This project aims to classify News articles using hyperdimensional (HD) computing. And implement text classification algorithm in OpenCL. The HD computing has two main components:

1. Encoder. It accepts a sequence of input letters and produces a vector. Each vector has a size of D=10,000 components, and each component in the vector is a signed integer. Encoder performs vector operations: addition, multiplication, and permutation. It has also an Item Memory that maps and input letter to a D-dimensional random vector.

2. Associative memory. It finds a vector among pre-stored vectors that has the closest similarity to an input vector.
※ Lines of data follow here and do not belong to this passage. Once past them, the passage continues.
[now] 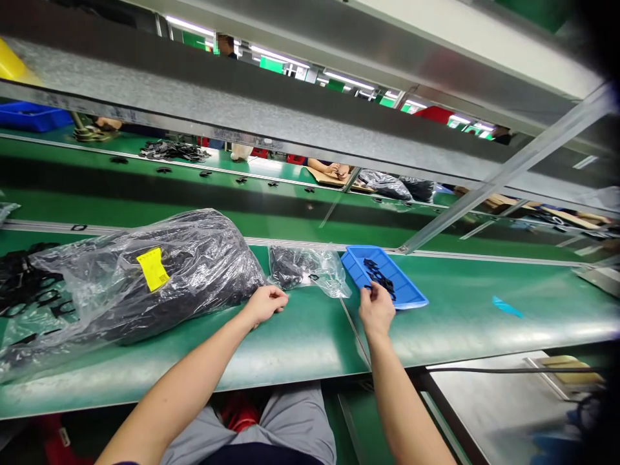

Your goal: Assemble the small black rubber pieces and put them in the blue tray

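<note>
My right hand (377, 312) reaches over the near left side of a blue tray (409, 294). Its thumb and fingers pinch together at a small black part (367, 286), beside a pile of black parts (380, 276) in the tray. Resting by the green work surface, my left hand (265, 305) has its fingers curled together; whatever may be in them is hidden. Beside it lie the right end of a large clear bag (203, 258) packed with dark parts and a smaller clear bag (307, 268) with black pieces inside.
Loose black ring-like parts (46, 297) lie at the far left. A yellow label (152, 269) sits on the large bag. Beyond the metal rail, small black parts (205, 174) are spaced along a green belt (271, 210). Another person's hands (336, 170) work farther back. A slanted metal strut (450, 210) stands right.
</note>
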Action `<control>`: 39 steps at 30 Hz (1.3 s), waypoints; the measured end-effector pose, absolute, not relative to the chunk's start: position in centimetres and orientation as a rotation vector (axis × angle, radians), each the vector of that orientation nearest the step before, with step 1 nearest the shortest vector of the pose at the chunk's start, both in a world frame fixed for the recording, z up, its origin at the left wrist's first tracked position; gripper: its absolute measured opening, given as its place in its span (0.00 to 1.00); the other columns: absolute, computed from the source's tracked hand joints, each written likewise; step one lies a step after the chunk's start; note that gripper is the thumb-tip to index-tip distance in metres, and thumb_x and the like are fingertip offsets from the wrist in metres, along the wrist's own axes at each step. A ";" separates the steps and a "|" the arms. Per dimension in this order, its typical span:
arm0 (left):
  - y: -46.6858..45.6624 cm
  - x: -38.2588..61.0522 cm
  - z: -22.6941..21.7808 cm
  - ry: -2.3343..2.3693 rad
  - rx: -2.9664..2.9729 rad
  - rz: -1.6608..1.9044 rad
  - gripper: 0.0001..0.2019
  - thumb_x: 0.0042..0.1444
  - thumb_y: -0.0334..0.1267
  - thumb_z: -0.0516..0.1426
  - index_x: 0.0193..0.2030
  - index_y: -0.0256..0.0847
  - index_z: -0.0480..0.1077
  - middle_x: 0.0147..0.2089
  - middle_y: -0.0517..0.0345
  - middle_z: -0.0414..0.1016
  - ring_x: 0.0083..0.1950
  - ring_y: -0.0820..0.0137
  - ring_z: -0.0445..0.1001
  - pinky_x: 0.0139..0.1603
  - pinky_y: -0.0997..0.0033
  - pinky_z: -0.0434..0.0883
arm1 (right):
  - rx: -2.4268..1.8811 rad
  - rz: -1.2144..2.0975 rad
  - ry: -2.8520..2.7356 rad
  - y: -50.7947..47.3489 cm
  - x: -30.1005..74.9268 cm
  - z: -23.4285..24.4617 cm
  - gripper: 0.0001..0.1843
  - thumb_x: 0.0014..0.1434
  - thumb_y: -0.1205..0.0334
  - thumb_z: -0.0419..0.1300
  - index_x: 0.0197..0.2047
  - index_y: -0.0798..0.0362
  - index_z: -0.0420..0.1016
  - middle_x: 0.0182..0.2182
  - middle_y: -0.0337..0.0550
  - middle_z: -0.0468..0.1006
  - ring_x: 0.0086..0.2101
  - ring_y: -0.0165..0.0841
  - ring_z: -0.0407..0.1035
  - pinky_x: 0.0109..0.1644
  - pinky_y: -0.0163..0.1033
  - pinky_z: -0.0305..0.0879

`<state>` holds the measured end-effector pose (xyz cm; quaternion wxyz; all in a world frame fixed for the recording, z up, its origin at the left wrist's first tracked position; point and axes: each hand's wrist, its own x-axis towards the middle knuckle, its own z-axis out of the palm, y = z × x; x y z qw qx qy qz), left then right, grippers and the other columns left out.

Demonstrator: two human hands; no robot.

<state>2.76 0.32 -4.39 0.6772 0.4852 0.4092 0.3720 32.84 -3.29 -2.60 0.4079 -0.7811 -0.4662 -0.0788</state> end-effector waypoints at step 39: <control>-10.2 -9.5 4.6 1.364 1.967 1.530 0.09 0.55 0.33 0.56 0.41 0.39 0.75 0.40 0.52 0.78 0.39 0.70 0.75 0.43 0.70 0.72 | -1.185 1.169 -1.381 0.4 19.2 -5.8 0.27 0.48 0.41 0.65 0.42 0.53 0.68 0.25 0.38 0.74 0.20 0.27 0.63 0.20 0.32 0.58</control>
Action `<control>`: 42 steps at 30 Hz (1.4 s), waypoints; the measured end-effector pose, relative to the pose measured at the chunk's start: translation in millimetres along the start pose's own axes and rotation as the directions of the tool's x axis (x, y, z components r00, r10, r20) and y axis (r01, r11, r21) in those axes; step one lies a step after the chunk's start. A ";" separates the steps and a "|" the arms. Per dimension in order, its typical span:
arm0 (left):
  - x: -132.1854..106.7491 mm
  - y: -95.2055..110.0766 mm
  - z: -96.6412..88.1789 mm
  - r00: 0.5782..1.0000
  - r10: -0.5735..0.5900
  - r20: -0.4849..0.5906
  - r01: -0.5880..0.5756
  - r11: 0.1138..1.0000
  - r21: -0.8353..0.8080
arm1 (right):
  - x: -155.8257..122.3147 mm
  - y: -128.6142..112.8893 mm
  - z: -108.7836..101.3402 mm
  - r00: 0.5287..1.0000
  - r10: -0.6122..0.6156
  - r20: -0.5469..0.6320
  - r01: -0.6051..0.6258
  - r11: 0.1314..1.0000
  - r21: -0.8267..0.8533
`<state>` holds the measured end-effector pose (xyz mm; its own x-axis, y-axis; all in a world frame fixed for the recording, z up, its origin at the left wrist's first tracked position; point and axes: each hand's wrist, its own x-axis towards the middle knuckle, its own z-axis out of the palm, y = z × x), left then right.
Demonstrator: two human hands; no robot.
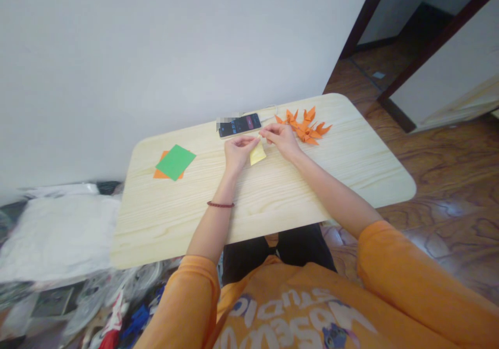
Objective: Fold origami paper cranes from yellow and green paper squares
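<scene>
A small piece of folded yellow paper (pixel 258 154) is held up between my two hands, above the middle of the table. My left hand (pixel 238 151) pinches its upper left edge with thumb and fingertips. At its top corner the fingertips of my right hand (pixel 279 137) are pinched together on the paper. The exact fold under the fingertips is hidden. Just beyond my hands lies a phone (pixel 239 125) with a lit screen. Right of my right hand is a cluster of folded orange paper cranes (pixel 306 127).
On the left of the pale wooden table (pixel 187 219), a green paper square (pixel 175 162) lies over an orange sheet (pixel 159 174). A thin cable (pixel 276 111) runs behind the phone. The white wall (pixel 175 52) borders the far edge. Bagged items (pixel 62 234) sit at the lower left.
</scene>
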<state>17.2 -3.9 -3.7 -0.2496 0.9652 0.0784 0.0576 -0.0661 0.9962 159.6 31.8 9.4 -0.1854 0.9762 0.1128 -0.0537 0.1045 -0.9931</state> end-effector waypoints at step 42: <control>-0.1 5.0 -1.3 0.995 -0.091 0.038 0.096 0.985 -0.146 | -1.2 -3.9 0.7 0.999 -0.020 0.036 0.021 0.999 -0.031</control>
<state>16.3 -4.7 1.3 -0.2165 0.9762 -0.0142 -0.1084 -0.0096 0.9941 159.4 30.1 13.2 -0.2199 0.9664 0.1334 -0.0275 0.1305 -0.9911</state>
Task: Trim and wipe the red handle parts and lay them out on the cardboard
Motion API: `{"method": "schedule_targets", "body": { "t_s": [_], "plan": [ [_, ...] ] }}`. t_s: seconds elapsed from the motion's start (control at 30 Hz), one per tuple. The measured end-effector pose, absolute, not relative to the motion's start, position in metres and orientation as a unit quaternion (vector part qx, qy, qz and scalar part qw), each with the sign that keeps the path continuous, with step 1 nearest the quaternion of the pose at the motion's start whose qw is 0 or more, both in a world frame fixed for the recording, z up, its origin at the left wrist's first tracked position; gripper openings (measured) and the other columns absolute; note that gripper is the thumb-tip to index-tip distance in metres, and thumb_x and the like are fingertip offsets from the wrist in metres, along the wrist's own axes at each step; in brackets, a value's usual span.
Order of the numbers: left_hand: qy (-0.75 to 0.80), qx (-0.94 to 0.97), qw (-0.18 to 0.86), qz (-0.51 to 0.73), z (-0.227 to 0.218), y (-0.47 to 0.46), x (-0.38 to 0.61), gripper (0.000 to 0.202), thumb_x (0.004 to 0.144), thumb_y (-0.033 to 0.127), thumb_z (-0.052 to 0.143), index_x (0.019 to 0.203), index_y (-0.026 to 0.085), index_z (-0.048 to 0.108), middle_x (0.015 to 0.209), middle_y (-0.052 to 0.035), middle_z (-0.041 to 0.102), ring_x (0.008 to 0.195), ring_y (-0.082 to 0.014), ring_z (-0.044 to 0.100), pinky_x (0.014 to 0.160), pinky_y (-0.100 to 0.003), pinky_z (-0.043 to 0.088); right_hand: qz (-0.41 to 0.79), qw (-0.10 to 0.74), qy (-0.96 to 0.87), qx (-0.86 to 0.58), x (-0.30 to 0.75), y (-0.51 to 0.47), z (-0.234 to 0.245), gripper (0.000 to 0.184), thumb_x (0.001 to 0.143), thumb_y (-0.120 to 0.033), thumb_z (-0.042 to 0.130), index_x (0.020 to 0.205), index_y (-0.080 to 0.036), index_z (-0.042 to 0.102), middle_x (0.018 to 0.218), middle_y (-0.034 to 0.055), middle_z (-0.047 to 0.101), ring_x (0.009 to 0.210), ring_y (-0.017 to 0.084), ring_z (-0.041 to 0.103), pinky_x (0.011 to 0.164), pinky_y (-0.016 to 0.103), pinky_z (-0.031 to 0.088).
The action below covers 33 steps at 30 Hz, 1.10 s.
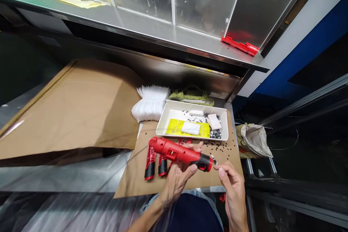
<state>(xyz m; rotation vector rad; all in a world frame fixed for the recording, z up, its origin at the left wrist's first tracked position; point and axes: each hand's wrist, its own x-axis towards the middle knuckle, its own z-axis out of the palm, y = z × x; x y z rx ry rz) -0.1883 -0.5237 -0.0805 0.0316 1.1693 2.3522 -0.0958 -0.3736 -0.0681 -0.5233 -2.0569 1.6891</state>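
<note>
A red and black plastic tool housing lies across my left hand, thumb on the near side and fingertips showing behind it. Its black end points toward my right hand, whose thumb and index finger are pinched together just off that end. At the index fingertip shows a small black-and-silver piece, too small to name exactly. On the cardboard sheet below, more red and black housings lie side by side, partly hidden by the held one.
Behind my hands stands a white tray with yellow labels, white pads and small black pieces; more black bits are scattered before it. White foam sheets, a green pouch and a large cardboard box are nearby. A red housing lies on the metal shelf.
</note>
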Motion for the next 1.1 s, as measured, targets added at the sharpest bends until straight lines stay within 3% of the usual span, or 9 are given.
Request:
{"method": "schedule_targets", "body": {
  "t_s": [0.13,0.2,0.4,0.7,0.83,1.1],
  "plan": [
    [0.514,0.060,0.232,0.824,-0.087,-0.527,-0.185,0.057,0.073,0.032,0.084,0.126,0.032,0.061,0.116,-0.0033,0.073,0.119,-0.0313,0.065,0.108,-0.046,0.048,0.662,0.198,-0.698,-0.188,-0.098,-0.389,-0.051,0.025,0.083,-0.044,0.072,0.085,-0.020,0.078,0.070,-0.0026,0.050,0.058,0.009,0.043,0.049,0.019,0.039],
    [0.540,0.079,0.230,0.806,-0.087,-0.527,-0.184,0.051,0.075,0.034,0.081,0.122,0.032,0.064,0.115,-0.0030,0.072,0.117,-0.0312,0.066,0.106,-0.045,0.050,0.693,0.170,-0.670,-0.205,-0.100,-0.393,-0.052,0.027,0.079,-0.046,0.076,0.088,-0.020,0.079,0.072,-0.0021,0.050,0.061,0.010,0.043,0.050,0.020,0.040],
    [0.560,0.102,0.253,0.782,-0.079,-0.524,-0.179,0.034,0.072,0.040,0.081,0.103,0.032,0.070,0.109,-0.0029,0.074,0.115,-0.0328,0.066,0.102,-0.043,0.053,0.773,0.101,-0.595,-0.193,-0.104,-0.397,-0.053,0.029,0.077,-0.043,0.079,0.096,-0.021,0.080,0.084,0.0019,0.063,0.082,0.015,0.056,0.082,0.028,0.050],
    [0.581,0.153,0.256,0.757,-0.081,-0.523,-0.179,0.049,0.080,0.049,0.074,0.124,0.032,0.065,0.108,-0.0037,0.074,0.116,-0.0303,0.065,0.109,-0.045,0.049,0.817,0.108,-0.528,-0.207,-0.105,-0.399,-0.052,0.027,0.072,-0.042,0.084,0.089,-0.022,0.082,0.085,0.0032,0.073,0.087,0.017,0.064,0.087,0.028,0.049],
    [0.599,0.170,0.249,0.742,-0.078,-0.523,-0.179,0.042,0.081,0.049,0.072,0.120,0.035,0.066,0.106,-0.0021,0.075,0.114,-0.0292,0.067,0.109,-0.042,0.049,0.820,0.121,-0.519,-0.209,-0.107,-0.400,-0.055,0.026,0.071,-0.042,0.083,0.086,-0.021,0.082,0.082,0.0026,0.072,0.088,0.018,0.063,0.088,0.028,0.048],
    [0.619,0.170,0.248,0.726,-0.072,-0.518,-0.179,0.034,0.079,0.045,0.070,0.109,0.030,0.068,0.102,-0.0022,0.075,0.112,-0.0294,0.068,0.106,-0.040,0.053,0.807,0.138,-0.534,-0.210,-0.107,-0.395,-0.066,0.031,0.070,-0.046,0.083,0.081,-0.018,0.079,0.077,0.0022,0.069,0.072,0.015,0.057,0.073,0.027,0.047]
  ]
}}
The details of these two components and text classification algorithm are provided in files below. These two papers use HD computing for the language recognition task, but you should reuse it for classifying News topics as shown in [1]. In the language recognition task, there are 21 European languages for the classification (hence the associative memory has 21 pre-stored vectors), but here there are 8 news topics for the classification (hence the associative memory will have 8 pre-stored vectors). You can download the dataset from link below [1]. You should download Reuters-21578 R8 that has 8 classes.

The MATLAB code for language recognition is available in [2], you can use it for more hints about the algorithm and also for double checking the correctness of your OpenCL implementation.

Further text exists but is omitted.